In fact, the Trump administration's persistent suppression and containment of China has not only failed to make China kneel down, but also frustrated and even repelled China's political elite and the young generation aspiring to the United States. Their American dream was shattered. Rather than consolidating its hegemony in the Asia-Pacific, the United States has created a dilemma for its allies and partners who have lost confidence on this superpower. According to a poll released by Pew Research Center on September 20, 2020, the reputation of the United States in its 13 major allies (Canada, the United Kingdom, France, Germany, Italy, Denmark, Spain, Sweden, Belgium, the Netherlands, Australia, Japan and South Korea) has fallen to its lowest point in 20 years.

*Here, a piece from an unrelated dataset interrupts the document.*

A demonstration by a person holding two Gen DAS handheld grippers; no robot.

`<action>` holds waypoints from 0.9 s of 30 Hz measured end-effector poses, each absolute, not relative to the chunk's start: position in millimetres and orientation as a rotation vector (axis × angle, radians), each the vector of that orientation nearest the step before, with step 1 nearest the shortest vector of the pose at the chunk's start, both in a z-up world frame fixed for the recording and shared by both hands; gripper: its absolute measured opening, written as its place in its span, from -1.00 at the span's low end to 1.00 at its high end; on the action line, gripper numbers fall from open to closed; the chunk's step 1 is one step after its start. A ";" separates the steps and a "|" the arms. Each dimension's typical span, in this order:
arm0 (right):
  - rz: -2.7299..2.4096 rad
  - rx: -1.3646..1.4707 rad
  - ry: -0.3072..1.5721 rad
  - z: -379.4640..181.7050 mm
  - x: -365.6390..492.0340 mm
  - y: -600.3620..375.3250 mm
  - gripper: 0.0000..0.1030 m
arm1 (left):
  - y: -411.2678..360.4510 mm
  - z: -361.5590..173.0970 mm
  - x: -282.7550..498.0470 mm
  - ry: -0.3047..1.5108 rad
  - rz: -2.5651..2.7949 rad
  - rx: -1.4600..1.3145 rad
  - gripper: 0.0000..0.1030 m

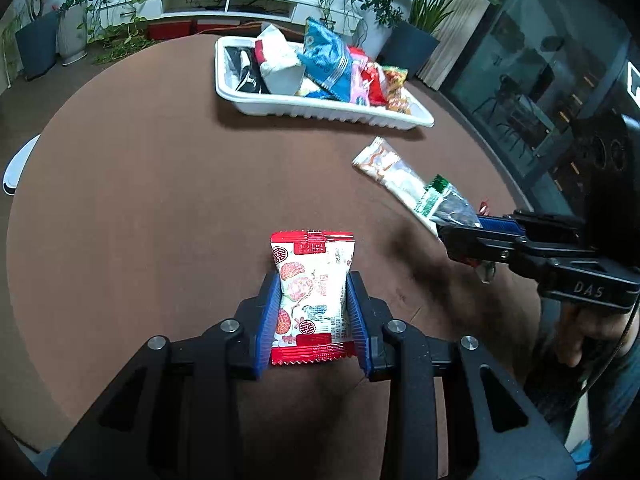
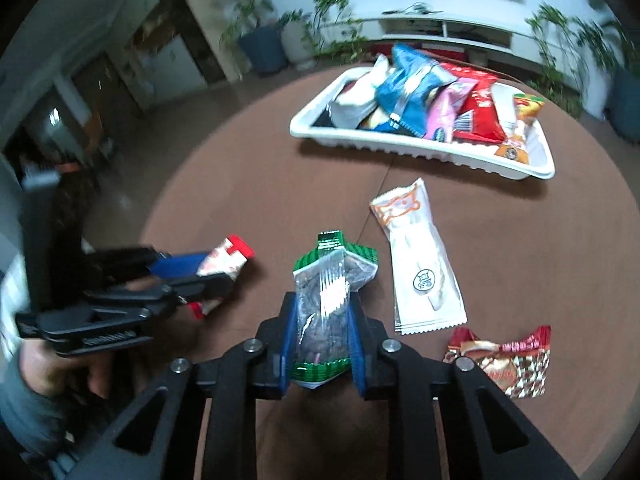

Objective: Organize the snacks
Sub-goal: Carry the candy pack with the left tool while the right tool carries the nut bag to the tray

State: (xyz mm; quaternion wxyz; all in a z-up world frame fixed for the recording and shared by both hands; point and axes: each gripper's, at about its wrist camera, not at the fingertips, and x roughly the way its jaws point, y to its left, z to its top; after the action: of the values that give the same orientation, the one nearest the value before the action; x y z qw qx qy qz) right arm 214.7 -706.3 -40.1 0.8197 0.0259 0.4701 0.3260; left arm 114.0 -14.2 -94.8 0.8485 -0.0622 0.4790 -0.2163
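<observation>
Two loose snack packets (image 2: 424,256) beside one white tray (image 2: 400,146)

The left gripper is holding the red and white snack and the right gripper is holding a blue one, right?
Not quite. The right gripper holds a clear packet with green ends, as the right wrist view shows. The left gripper does hold the red and white snack.

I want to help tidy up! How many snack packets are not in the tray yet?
4. Red-and-white packet in the left gripper, green-edged packet in the right gripper, long white packet and red crinkled packet lying on the table.
</observation>
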 end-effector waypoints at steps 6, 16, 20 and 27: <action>0.668 0.213 0.953 -21.2 225.2 -739.6 -0.52 | -7.2 -71.1 128.8 0.974 -0.475 -0.169 -0.40; 0.449 0.359 0.852 24.1 300.4 -812.0 -0.52 | 0.1 -10.6 209.9 0.875 -0.467 -0.181 -0.40; 0.436 0.347 0.809 44.5 330.9 -814.8 -0.52 | -2.6 10.0 255.5 0.848 -0.458 -0.177 -0.40; 0.438 0.293 0.817 43.7 393.4 -775.3 -0.52 | -12.2 12.2 328.4 0.862 -0.437 -0.171 -0.40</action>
State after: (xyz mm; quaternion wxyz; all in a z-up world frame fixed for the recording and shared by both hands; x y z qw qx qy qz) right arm 393.4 -775.3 43.7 0.8841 0.1408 0.3928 0.2103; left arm 328.4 -12.2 12.2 0.8819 -0.0821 0.4140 -0.2100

Return to the normal track of dialogue and cooperation is the only option for China and the United States to maximize their interests, which also serves the interests of all the other countries in the world. China and the United States have more shared interests than differences in global economic recovery, fight against Covid-19, global governance, climate change and regional security challenges. This means huge potential and space for cooperation between the two countries on bilateral, regional and global issues. According to the World Bank, global GDP will contract by 5.2% in 2020, the worst recession in decades, and is expected to grow by 4.2% in 2021. But this goal cannot be achieved without the full cooperation of China and the United States. In particular, if the two countries are unable to achieve a “trade truce”, it would make global economic recovery much more difficult.


Since the establishment of diplomatic relations in 1979, China and the U.S. have experienced quite a few crises, including the Taiwan Strait crisis in late 1990s and the collision in the South China Sea in 2001. However, as long as the two sides could rebuild mutual trust and build a bilateral relationship based on dialogue, cooperation, and mutual benefit, China and the United States, more often than not, have seized new opportunities for development after a major crisis. Although the U.S.-China relationship “cannot go back to the past”, the two countries can work together to create a more bright future. It is my sincere hope that this meeting will find viable solutions to keeping China-U.S. relations under control and non-confrontational with more dialogue and cooperation during the Biden era.


I wish this meeting a complete success. Thank you.